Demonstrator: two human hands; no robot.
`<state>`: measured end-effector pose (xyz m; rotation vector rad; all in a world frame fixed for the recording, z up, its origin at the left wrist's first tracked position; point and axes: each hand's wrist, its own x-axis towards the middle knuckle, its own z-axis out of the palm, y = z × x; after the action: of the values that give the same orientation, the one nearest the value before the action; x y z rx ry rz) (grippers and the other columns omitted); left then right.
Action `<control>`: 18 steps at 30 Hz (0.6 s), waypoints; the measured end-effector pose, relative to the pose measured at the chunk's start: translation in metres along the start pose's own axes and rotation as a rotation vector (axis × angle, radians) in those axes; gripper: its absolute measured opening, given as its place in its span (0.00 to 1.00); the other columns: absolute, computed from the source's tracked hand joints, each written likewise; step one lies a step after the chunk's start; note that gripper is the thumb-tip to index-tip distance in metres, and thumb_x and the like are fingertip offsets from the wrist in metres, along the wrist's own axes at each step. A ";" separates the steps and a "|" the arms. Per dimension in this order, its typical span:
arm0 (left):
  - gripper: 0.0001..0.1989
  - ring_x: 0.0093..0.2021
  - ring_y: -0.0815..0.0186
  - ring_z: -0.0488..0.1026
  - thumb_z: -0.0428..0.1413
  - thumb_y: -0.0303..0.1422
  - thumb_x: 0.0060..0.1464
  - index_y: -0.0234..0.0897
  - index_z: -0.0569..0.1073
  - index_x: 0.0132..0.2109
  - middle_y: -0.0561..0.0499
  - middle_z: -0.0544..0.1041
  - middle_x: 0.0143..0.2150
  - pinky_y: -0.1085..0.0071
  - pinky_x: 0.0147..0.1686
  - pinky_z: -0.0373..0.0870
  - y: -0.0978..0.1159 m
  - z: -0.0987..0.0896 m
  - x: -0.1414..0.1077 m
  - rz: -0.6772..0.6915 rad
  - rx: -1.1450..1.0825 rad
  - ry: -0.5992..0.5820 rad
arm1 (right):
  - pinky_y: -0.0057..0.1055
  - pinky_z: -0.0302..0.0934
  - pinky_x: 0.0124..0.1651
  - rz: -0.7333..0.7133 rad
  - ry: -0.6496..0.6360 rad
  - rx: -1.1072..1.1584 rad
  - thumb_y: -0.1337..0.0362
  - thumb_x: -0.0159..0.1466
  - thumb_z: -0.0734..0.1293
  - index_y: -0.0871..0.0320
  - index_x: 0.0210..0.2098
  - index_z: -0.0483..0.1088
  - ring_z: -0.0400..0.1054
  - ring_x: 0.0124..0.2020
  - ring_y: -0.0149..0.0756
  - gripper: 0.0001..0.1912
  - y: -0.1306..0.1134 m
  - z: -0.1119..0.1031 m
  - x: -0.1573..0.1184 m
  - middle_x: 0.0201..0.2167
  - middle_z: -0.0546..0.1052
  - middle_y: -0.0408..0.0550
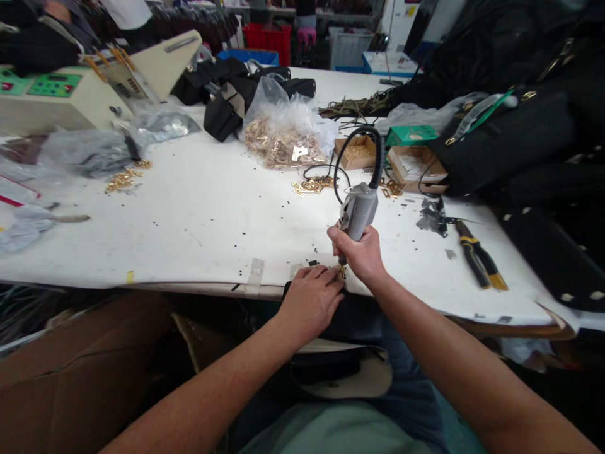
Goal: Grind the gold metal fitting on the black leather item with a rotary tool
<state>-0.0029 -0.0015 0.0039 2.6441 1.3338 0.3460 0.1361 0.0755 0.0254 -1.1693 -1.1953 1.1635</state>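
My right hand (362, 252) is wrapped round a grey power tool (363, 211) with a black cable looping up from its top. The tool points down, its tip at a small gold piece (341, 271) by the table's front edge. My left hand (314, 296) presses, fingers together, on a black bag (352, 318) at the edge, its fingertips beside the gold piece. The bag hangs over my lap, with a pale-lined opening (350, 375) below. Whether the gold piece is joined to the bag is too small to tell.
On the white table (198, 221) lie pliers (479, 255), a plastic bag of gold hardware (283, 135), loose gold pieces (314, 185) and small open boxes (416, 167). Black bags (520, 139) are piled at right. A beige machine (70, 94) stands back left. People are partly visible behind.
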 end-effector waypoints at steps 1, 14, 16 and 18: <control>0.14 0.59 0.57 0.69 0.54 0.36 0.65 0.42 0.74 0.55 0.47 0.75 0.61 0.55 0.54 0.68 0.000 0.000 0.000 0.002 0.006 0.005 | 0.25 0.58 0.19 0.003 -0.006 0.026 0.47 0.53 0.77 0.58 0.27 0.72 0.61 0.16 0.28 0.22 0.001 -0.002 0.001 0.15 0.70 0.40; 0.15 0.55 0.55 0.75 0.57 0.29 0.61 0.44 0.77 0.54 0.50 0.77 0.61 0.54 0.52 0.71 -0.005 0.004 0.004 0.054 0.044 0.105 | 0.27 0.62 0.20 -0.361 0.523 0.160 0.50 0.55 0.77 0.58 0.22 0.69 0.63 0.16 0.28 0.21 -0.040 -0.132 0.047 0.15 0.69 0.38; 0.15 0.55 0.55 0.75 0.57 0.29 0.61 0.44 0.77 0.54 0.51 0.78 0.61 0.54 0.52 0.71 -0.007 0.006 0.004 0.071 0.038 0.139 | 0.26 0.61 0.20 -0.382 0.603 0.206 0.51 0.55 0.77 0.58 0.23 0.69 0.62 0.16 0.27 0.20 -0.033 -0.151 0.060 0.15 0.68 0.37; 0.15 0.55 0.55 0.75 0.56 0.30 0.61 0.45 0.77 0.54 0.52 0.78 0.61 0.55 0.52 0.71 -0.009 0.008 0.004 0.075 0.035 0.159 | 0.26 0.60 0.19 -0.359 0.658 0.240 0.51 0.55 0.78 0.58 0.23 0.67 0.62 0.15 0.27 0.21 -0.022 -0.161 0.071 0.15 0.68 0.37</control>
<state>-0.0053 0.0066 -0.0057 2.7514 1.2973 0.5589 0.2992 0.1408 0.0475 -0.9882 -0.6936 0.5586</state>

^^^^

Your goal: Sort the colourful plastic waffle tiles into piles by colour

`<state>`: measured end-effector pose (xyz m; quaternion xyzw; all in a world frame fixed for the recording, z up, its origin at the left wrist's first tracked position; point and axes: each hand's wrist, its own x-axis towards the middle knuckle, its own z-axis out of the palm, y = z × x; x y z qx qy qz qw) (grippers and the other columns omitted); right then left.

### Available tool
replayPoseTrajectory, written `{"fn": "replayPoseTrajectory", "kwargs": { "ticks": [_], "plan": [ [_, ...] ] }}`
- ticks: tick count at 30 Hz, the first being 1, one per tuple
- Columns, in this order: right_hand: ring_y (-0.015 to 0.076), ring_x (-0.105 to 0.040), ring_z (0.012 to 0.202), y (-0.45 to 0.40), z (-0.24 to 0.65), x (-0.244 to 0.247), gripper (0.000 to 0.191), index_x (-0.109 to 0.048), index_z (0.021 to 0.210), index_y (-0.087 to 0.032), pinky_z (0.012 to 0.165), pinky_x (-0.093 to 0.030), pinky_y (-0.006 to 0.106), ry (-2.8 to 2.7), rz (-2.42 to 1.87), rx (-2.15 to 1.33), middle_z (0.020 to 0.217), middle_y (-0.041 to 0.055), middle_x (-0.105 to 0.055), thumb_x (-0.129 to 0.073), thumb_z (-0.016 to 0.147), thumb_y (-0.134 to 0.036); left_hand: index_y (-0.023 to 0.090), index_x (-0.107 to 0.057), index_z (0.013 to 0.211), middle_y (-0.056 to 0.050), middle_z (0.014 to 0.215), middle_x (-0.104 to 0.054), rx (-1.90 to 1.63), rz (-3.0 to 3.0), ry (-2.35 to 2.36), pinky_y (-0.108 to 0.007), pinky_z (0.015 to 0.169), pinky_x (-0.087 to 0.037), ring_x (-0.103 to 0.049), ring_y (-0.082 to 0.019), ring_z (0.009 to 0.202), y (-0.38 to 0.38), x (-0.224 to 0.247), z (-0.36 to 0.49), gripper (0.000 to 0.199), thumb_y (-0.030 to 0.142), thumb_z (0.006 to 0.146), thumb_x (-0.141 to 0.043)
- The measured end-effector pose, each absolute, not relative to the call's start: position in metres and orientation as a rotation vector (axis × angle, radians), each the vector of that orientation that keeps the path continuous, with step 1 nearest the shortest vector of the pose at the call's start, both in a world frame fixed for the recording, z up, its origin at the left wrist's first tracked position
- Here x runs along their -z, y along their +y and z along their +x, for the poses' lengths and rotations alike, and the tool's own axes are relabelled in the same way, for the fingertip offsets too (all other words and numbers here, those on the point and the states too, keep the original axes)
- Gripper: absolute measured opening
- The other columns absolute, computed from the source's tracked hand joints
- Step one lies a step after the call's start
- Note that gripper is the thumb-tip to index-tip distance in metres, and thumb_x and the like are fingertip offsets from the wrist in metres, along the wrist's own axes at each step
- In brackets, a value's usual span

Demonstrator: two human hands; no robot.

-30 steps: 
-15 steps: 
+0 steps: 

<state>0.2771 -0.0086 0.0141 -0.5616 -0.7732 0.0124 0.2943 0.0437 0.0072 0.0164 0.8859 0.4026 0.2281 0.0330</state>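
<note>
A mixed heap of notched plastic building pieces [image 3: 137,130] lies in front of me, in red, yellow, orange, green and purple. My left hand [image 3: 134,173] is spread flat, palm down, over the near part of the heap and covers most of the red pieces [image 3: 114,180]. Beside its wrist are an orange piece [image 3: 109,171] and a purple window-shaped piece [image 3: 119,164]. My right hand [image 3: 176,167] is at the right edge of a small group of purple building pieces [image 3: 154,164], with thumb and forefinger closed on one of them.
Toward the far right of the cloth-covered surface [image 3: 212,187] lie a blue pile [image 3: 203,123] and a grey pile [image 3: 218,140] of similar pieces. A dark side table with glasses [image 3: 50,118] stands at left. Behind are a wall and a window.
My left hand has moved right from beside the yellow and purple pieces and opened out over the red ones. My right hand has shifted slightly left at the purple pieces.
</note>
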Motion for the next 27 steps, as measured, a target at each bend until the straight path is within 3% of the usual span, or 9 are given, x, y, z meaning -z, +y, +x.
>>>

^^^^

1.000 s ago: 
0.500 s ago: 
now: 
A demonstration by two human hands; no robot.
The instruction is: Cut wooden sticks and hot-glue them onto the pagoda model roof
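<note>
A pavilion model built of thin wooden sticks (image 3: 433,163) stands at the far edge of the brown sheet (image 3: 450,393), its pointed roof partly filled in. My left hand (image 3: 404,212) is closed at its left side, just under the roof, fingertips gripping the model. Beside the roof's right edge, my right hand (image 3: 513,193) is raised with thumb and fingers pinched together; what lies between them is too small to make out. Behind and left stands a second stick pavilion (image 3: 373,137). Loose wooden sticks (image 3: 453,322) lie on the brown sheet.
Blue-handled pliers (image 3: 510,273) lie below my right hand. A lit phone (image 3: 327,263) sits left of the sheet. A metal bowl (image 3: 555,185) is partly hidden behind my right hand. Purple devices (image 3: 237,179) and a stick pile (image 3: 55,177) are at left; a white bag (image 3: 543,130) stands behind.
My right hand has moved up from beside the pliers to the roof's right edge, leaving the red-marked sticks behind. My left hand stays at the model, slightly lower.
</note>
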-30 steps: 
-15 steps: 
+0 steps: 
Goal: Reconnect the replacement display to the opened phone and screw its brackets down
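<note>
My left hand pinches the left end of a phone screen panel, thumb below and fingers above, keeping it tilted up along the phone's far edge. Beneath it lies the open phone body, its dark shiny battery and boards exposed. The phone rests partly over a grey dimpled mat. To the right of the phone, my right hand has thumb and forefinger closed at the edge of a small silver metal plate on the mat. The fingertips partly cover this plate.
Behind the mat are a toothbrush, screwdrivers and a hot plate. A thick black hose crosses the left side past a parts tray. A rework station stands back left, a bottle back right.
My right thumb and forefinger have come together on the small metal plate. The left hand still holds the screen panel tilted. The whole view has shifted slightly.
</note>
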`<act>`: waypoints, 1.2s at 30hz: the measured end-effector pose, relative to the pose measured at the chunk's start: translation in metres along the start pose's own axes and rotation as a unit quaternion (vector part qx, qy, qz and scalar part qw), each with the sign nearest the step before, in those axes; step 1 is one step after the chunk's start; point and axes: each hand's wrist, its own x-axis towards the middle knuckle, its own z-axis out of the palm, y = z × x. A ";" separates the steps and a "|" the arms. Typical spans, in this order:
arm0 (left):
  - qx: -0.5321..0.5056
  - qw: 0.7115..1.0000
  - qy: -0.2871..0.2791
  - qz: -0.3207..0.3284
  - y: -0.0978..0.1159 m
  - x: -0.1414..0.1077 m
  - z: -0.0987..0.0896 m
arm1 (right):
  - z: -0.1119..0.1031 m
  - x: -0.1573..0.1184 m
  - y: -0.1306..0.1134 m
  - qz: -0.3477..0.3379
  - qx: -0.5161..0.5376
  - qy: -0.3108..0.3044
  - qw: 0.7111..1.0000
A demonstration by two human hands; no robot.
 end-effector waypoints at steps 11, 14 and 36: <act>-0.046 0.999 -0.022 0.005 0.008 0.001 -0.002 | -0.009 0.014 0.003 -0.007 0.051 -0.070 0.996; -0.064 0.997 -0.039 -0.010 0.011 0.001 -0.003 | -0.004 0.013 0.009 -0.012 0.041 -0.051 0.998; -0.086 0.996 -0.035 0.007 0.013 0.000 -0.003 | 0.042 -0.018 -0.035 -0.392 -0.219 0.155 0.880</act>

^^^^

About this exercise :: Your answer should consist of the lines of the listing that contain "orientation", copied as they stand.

Problem solution ::
`<state>`: measured end-effector pose (xyz m; rotation vector rad; all in a world frame fixed for the recording, z up, its origin at the left wrist's first tracked position; point and axes: each hand's wrist, its own x-axis towards the middle knuckle, its own z-axis out of the palm, y = z × x; after the action: of the values that give the same orientation, the one nearest the value before the action; x y z rx ry rz) (grippers and the other columns omitted); left then right.
- The measured end-effector pose, each absolute, not relative to the call's start: position in metres and orientation as a rotation vector (axis × angle, radians), each the vector of that orientation that keeps the path continuous, with step 1 nearest the shortest vector of the pose at the call's start, both in a world frame fixed for the recording, z up, its origin at the left wrist's first tracked position

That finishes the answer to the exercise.